Autopilot emphasis is another example where instructors afflicted with Jet Brain abandon stick-and-rudder competency for “button, bug, and knob” automation skills employed by airline pilots. It’s true that private pilot applicants might be asked to demonstrate autopilot usage when that equipment is available during a checkride. However, autopilot skills shouldn’t be a substitute for yoke and pedal proficiency. I’ve seen newly rated private pilots use an airplane’s autopilot (some of which are quite sophisticated) immediately after liftoff and all the way into the destination traffic pattern, without once touching the flight controls. This comports with the “engage early, disengage late” airline-autopilot philosophy. Jet Brain instructors are often more than willing to foist a similar strategy on primary students.
Thank You, FAA
The FAA ultimately bears a fair share of the responsibility for the jet-brain malady afflicting some of today’s flight instructors (I say some, but certainly not all instructors). For instance, there was a time when we expressed the principle of attitude flying as attitude plus power equals performance. Today, thanks to a misguided rewrite of the FAA’s Airplane Flying Handbook, this statement was converted into jet-brain language and now reads pitch plus power equals energy state. Some instructors go “gaga” over this aeronautically neutered maxim for one reason: it uses the words energy state. These words fire the loins of anyone imagining themselves as a heavy metal pilot, given the assumption that airline pilots think of a jet’s performance in terms of potential or kinetic energy. The reality is that any pilot (flying small or large airplanes) must think in terms of airspeed and altitude first before expressing an airplane’s energy state as potential or kinetic. (Read: Fantasy Based Energy Management Training for more info on this topic.)
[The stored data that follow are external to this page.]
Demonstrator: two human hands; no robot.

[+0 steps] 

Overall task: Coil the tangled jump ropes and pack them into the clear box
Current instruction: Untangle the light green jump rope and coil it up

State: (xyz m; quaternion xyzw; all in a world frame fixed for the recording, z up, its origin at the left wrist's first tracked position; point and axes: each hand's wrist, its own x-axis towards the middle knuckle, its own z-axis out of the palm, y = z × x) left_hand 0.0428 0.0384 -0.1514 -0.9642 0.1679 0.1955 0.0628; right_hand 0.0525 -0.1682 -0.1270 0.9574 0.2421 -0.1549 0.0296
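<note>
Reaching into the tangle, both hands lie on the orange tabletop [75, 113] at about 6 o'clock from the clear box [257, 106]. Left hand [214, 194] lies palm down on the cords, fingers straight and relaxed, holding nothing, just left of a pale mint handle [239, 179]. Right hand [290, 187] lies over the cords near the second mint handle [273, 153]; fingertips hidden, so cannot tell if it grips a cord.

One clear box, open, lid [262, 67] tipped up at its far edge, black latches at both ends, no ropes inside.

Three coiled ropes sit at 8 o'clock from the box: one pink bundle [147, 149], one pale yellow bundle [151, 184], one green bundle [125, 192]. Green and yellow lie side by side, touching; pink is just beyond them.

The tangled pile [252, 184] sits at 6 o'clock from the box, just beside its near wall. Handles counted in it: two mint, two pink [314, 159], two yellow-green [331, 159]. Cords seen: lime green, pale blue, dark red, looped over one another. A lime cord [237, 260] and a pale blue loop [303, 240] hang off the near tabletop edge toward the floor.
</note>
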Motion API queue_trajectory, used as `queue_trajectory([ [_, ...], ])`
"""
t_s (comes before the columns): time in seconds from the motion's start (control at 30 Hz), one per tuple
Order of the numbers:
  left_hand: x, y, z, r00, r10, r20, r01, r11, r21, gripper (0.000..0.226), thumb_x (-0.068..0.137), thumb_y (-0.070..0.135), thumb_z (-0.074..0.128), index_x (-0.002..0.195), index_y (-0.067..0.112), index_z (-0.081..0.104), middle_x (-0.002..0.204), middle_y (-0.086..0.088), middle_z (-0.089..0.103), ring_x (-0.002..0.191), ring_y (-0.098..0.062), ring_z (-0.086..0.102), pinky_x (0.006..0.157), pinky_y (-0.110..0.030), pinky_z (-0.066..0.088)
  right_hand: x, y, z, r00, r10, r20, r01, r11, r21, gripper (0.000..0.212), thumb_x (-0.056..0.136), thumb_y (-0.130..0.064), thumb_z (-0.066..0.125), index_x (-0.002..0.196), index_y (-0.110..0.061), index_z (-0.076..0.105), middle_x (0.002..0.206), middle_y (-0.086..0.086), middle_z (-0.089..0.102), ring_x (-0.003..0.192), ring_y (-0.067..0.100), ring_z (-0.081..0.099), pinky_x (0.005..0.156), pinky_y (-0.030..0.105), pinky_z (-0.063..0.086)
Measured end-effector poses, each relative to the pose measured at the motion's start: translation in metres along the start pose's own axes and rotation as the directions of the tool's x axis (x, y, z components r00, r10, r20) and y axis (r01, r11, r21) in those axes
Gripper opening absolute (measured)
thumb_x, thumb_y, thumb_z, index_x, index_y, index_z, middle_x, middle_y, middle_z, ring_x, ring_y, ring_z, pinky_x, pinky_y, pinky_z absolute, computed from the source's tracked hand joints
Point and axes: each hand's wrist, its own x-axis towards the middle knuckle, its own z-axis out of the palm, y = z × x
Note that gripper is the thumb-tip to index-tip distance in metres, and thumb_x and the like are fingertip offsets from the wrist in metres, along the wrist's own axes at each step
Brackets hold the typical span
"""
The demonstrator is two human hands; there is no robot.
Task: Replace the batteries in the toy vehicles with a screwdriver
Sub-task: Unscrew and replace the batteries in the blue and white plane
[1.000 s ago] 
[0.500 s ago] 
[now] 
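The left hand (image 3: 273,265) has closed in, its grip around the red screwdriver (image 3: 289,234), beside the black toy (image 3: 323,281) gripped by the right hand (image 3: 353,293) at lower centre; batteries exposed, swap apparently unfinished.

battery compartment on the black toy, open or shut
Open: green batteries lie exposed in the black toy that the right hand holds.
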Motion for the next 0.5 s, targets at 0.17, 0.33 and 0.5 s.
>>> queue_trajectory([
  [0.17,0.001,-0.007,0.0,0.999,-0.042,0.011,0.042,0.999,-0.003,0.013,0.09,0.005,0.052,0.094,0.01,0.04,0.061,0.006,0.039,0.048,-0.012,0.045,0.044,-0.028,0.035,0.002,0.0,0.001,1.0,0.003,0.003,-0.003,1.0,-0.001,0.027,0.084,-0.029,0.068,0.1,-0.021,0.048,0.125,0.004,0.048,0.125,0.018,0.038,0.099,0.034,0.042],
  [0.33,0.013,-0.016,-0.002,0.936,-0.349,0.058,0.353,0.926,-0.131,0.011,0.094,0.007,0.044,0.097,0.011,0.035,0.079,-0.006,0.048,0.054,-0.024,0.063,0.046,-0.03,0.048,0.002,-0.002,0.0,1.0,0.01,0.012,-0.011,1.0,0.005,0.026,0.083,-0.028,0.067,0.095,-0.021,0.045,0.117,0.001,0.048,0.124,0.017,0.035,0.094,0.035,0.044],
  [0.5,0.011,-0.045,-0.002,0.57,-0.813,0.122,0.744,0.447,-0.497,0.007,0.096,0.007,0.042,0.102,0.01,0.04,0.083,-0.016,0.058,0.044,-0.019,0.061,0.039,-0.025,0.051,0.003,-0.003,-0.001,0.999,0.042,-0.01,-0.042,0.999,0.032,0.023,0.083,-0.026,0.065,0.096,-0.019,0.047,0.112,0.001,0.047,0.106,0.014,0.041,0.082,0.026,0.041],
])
While I can list many examples of how the FAA cultivates the jet-brain mindset in its instructors, here’s one more for consideration. Years ago, the FAA encouraged instructors to forgo training primary students in the practice area. Now, the FAA encourages instructors to teach the basics of flying during cross-country trips. This new process is known as the train like you fly; fly like you train philosophy. In other words, if students are expected to use an airplane for travel, then train them while they travel. This almost seems as if someone stumbled upon a phrase that rhymed and then decided to build a training philosophy around it. Good golly!
Here’s how this training strategy looks in practice. Beginning on the student’s first lesson, a cross-country flight is planned and flown, completely bypassing the practice area. The four fundamentals of flight (straight-level, climbs, turns, and descents) are introduced during this trip, followed by slow flight, stalls, etc., on subsequent cross-country flights. This was manna from heaven for Jet Brain instructors. If they weren’t flying jets already, they could simulate what jet pilots do—go places in an airplane. It seems to me that the folks recommending these fantasy-based training strategies have never tested the educational value. I suspect they wouldn’t be happy with the results if they did.
What Are We to Do?
The jet-brain mindset among some flight instructors poses a challenge to effective primary flight training. These instructors, captivated by the allure of jet aircraft, often apply sophisticated airline procedures to students learning in small, piston-powered planes, taking the focus off of stick-and-rudder skill development. By emphasizing jet-style practices—like extended traffic patterns, heavy reliance on automation, and over-reliance on checklists—instructors may foster unsafe habits and weaken students’ grasp of core flying principles. Addressing this issue at the primary level of training requires a renewed emphasis on small airplane flight skills. This is most likely to happen at the flight school level and not with FAA management. Here is where chief pilots might ensure primary training remains tailored to the unique demands of light aircraft, equipping students with the versatile, hands-on proficiency needed for all levels of aviation.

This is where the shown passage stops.